Voorzitter A zei tegen de groep dat Vice-Voorzitter Z, die hij als eerste kandidaat voor de volgende president had gezien, te onderdanig was en niet genoeg initiatief toonde. De presidenten ondervroegen a zorgvuldig, en ze leverden al snel bewijs dat A de oorzaak zou kunnen zijn van Z ‘ s gedrag. A was verrast en geïrriteerd over zijn eigen gebrek aan bewustzijn, maar hij was blij met de hulp die hij kreeg. Hij bedacht een oplossing op basis van de nieuwe diagnose, die in feite was, “om de vicepresident te ontslaan en hem meer ademruimte te geven.”

zijn collega ‘ s konden A helpen om te zien dat de oplossing simplistisch was. Zoals iemand zei: “Als Ik Z was en je plotseling veranderde door me met rust te laten, zou ik me afvragen of je me had opgegeven.”A, opnieuw verrast en geïrriteerd, toch geleerd. Vervolgens probeerde hij de oplossing uit die hij en de anderen uiteindelijk ontwierpen, met zijn collega ‘ s die als Z. In alle gevallen, wat hij produceerde was niet wat hij en zij hadden uitgevonden.

het punt van dit verhaal is dat hij eerlijk dacht dat hij de juiste dingen deed. Wat hij leerde was dat hij niet de vaardigheden had om te ontdekken, uit te vinden, om dubbele lus-oplossingen te produceren, en dat hij zich niet bewust was van dit feit.

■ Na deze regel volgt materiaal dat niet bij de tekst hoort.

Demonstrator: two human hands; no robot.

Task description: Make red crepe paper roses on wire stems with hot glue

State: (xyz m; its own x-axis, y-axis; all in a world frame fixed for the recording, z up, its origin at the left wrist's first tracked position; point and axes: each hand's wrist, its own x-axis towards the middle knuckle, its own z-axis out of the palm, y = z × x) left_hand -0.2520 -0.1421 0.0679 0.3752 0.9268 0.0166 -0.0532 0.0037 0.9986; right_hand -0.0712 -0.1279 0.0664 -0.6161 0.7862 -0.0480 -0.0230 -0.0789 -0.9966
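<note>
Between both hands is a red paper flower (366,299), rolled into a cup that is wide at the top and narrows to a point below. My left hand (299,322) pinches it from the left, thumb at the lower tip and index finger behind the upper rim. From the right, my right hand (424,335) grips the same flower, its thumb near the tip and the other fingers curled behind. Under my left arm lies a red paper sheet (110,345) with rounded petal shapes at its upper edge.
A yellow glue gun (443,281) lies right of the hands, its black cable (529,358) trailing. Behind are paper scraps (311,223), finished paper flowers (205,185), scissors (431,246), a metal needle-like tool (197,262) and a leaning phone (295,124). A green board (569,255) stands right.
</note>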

wat er gebeurt is dat mensen elkaar onvolledige en vervormde feedback geven; elk weet dat dit het geval is; elk weet dat de ander het Weet; en elk weet dat dit spel meestal niet bespreekbaar is. De tweede reeks factoren, daarom, die helpt om secundaire remmingen te creëren zijn de spellen die mensen spelen om elkaar niet van streek te maken. Deze spellen kunnen complex worden en zich snel verspreiden in een organisatie.

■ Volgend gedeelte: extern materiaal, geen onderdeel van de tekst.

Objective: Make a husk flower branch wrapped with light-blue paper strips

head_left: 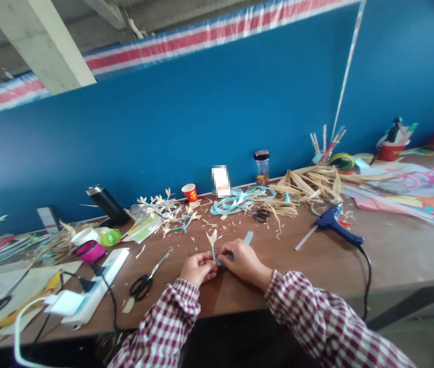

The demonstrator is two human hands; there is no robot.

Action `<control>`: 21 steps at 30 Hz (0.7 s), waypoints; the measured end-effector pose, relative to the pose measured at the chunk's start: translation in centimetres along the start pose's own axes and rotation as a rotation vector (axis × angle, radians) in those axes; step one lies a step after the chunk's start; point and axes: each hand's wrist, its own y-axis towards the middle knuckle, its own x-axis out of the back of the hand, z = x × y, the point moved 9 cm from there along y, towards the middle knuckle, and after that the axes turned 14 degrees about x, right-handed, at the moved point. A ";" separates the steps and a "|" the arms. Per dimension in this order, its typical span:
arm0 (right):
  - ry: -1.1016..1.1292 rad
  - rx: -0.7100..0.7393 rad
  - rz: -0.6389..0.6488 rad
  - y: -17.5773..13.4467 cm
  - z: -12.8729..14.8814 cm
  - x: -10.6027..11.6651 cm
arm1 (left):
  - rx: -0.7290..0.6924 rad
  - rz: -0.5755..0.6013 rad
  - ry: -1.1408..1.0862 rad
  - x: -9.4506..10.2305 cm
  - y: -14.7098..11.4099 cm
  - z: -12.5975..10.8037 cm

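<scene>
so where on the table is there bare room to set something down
The table is bare between the right hand and the glue gun, and right of its cord, nearer than the coloured paper. It's crowded at left around the power strip and along the back, where light-blue ribbon and husks lie.

Nothing on the desk (278, 255) can be read with certainty. The small cup (190, 194) near the middle of the back edge bears yellow marks on red, perhaps characters, too small to make out. Just right of it, along the same edge, the white card (221, 176) is masked by coarse pixels, which hide whatever it bears. Toward the left end, the green roll (111, 237) has a paler patch, and the packet (144, 228) beside it shows green and white printing; both are too blurred to read.
</scene>
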 end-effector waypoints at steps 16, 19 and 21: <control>-0.074 -0.018 0.092 -0.2 -0.4 -0.7 | -0.242 -0.226 0.293 0.9 0.4 -1.2; -0.074 -0.022 0.096 -0.2 -0.5 -0.7 | -0.260 -0.271 0.360 0.9 0.2 -1.5; -0.071 -0.015 0.091 -0.3 -0.3 -0.6 | -0.261 -0.289 0.395 0.8 0.0 -1.7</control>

bijvoorbeeld, de R& D mensen, die niet in staat zijn om een beloofde deadline te halen, verzekeren het topmanagement dat ze op zijn minst de stand van de techniek hebben verbeterd. Dan zijn er de budget games, zoals “het gooien van de dode kat in de tuin van de andere afdeling.”Er is ook het spel van het starten van een crisis om aandacht te krijgen en om meer van de schaarse financiële middelen te verkrijgen.

deze factoren hebben de neiging elkaar te versterken. Uiteindelijk vormen ze een strak systeem dat individueel en organisatorisch leren remt. Ik noem dit een Model 0-1 (Zie bijlage II) leersysteem, en ik heb een dergelijk systeem gevonden in de meeste organisaties die ik heb bestudeerd, zowel private als publieke, product – of service-georiënteerd.

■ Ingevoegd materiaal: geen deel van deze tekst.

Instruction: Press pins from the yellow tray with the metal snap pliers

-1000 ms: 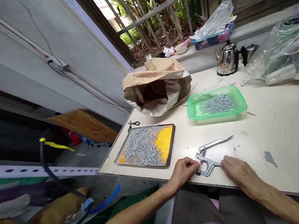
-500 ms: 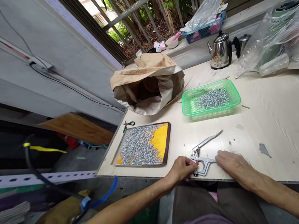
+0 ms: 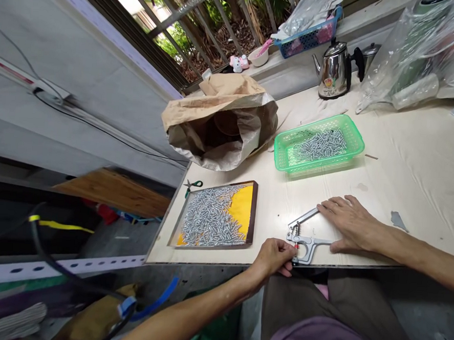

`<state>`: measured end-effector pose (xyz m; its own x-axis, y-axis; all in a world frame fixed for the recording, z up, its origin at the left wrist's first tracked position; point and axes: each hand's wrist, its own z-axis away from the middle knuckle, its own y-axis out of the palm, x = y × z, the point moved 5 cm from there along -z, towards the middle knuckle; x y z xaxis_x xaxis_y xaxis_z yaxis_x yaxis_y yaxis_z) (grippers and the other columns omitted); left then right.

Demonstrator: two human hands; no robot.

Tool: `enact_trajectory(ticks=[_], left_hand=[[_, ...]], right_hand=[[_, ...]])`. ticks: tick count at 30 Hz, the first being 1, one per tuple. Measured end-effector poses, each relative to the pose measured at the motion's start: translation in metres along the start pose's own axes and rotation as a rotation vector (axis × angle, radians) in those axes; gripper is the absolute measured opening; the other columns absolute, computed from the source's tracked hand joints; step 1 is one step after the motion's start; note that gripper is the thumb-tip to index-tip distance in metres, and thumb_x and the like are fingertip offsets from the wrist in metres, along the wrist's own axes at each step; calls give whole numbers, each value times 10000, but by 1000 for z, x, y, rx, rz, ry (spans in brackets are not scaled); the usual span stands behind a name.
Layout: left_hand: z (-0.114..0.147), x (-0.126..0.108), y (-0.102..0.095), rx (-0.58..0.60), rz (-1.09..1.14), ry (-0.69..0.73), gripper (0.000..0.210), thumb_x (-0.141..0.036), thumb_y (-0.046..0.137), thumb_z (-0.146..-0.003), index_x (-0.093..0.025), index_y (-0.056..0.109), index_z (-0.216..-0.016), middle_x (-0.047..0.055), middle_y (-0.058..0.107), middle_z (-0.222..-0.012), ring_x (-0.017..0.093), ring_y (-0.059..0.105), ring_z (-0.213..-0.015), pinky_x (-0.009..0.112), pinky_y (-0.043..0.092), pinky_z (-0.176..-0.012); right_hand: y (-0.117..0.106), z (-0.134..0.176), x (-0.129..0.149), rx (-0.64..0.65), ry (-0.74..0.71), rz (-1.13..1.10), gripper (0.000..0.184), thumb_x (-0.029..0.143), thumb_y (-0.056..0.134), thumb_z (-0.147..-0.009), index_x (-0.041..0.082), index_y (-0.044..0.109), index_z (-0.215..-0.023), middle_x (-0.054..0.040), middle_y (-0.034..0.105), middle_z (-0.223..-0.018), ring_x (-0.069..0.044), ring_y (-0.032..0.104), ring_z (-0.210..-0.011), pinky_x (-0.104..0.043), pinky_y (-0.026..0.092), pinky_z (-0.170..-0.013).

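A pair of metal snap-fastener pliers lies at the table's front edge, its two handles spread apart. My right hand spans the handles, fingers over the upper one and thumb against the lower one. At the jaw, which has a spring and a red part, my left hand is closed in a pinch; whatever sits between its fingertips is too small to make out. To the left, a shallow tray with a yellow bottom holds many small silvery metal pieces. More such pieces lie in a green basket.
An open brown paper sack stands behind the tray, near the window. Green-handled scissors lie by the tray's far left corner. A steel kettle and a plastic-wrapped object stand at the back right.
My right hand has opened out from the lower handle and reached up onto the upper handle. My left hand stays pinched at the jaw. The view has shifted slightly.
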<state>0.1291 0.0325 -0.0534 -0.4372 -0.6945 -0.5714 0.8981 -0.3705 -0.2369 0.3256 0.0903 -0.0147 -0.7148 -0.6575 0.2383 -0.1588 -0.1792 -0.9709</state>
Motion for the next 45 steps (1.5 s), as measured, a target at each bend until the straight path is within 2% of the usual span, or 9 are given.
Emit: enact_trajectory(ticks=[6,11,16,23,28,32,35,39,45], left_hand=[[3,6,-4,-54,-162,39,340,-458,652,-749,-124,590,-720,-39,504,-485,105,514,-420,245,476,-467],[20,-29,2,-367,-653,651,179,-321,589,-830,-163,570,-912,67,612,-941,203,598,-852,371,518,-759],[8,-67,38,-205,-925,1098,677,-356,691,-775,-158,346,-1324,173,469,-1317,306,451,-1204,492,415,-992],[-4,-85,47,-44,-1102,1079,689,-394,688,-772,-110,356,-1305,159,523,-1128,290,505,-1014,452,478,-857],[-7,-87,54,-69,-1116,1105,222,-324,495,-910,-137,537,-1022,95,568,-960,237,506,-899,381,472,-789],[-13,-85,59,-120,-1113,1104,207,-279,416,-944,-165,559,-847,65,583,-857,215,522,-844,350,473,-747],[-11,-81,60,-227,-1110,1100,195,-287,453,-929,-143,554,-1014,94,599,-940,236,550,-888,383,495,-764],[5,-63,70,-423,-1042,1206,321,-219,445,-921,-90,471,-1214,194,545,-1210,291,518,-1130,458,467,-926],[18,-35,98,-478,-905,1351,339,-98,321,-929,-88,485,-1226,161,594,-1197,246,554,-1135,442,458,-1006]], right_hand=[[-6,3,9,-38,-33,-8,757,344,796,-608,160,471,-1266,-98,639,-1021,-290,542,-952,-442,369,-839],[-6,8,14,-89,-54,-82,734,242,769,-658,154,431,-1303,-83,636,-968,-255,537,-896,-385,407,-790],[-3,12,12,-61,13,-103,852,265,810,-596,96,397,-1321,-136,612,-1072,-287,528,-964,-393,453,-800],[-3,18,6,29,115,22,609,351,836,-559,107,583,-1056,-124,609,-960,-279,530,-885,-383,463,-761],[2,22,12,-50,65,5,59,127,584,-802,150,598,-855,-77,589,-829,-209,517,-776,-332,424,-700],[4,24,10,-112,38,-54,227,78,412,-873,189,553,-735,-50,571,-771,-186,504,-728,-318,410,-671],[3,21,0,-117,45,-80,77,156,545,-837,177,589,-897,-69,594,-877,-208,520,-818,-330,437,-721],[4,15,-22,-41,25,-85,572,360,755,-668,125,553,-1149,-141,585,-1081,-288,511,-969,-401,456,-790],[-3,-4,-41,-53,14,-86,216,229,455,-892,146,635,-979,-110,613,-930,-222,531,-855,-355,436,-761]])
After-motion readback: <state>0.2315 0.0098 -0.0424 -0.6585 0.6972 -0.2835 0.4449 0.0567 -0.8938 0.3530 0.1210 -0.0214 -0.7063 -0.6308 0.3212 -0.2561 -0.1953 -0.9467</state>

bijlage II Model 0-1: Leersystemen die de detectie en correctie van fouten remmen

het resultaat is dat mensen geleerd worden om een beperkte set kaarten te hebben van hoe ze moeten handelen, en dat ze uitgebreide, defensieve rookschermen opzetten die voorkomen dat zowel zichzelf als iemand anders hun acties of de veronderstellingen waarop ze zijn gebaseerd, in twijfel trekt.

het leersysteem veranderen

er lijken ten minste twee verschillende manieren te zijn om Model 0-1 leersystemen te veranderen. De eerste is het gebruik van workshops en seminars. De strategie is om een groep mensen (meestal uit de buurt van het kantoor) om te gaan zitten en niveau met elkaar. De sessies worden beheerd door een expert in groepsdynamiek en probleemoplossing. De president geeft zijn of haar zegen en verzekert mensen dat niemand gewond zal raken als hij of zij de waarheid spreekt. In goed ontworpen sessies en waar ondergeschikten de president geloven, zijn de resultaten bemoedigend. Problemen komen aan de oppervlakte en worden besproken. Bovendien worden oplossingen uitgewerkt en worden tijdschema ‘ s voor de uitvoering vastgesteld.

maar ik ken geen van deze workshops (met inbegrip van de workshops die ik heb helpen ontwerpen) waar de ontdooiing en de toegenomen doeltreffendheid voor het oplossen van problemen zich hebben voortgezet of uitgebreid tot andere problemen. Na een maand of zo thuis, lijkt de geest af te nemen. Ook, als iemand iets riskants zegt, gaat het meestal gepaard met de opmerking, “In de geest van onze ontmoeting…” het idee is om de voorwaarden van openheid die tijdelijk was gecreëerd tijdens de workshop op te roepen.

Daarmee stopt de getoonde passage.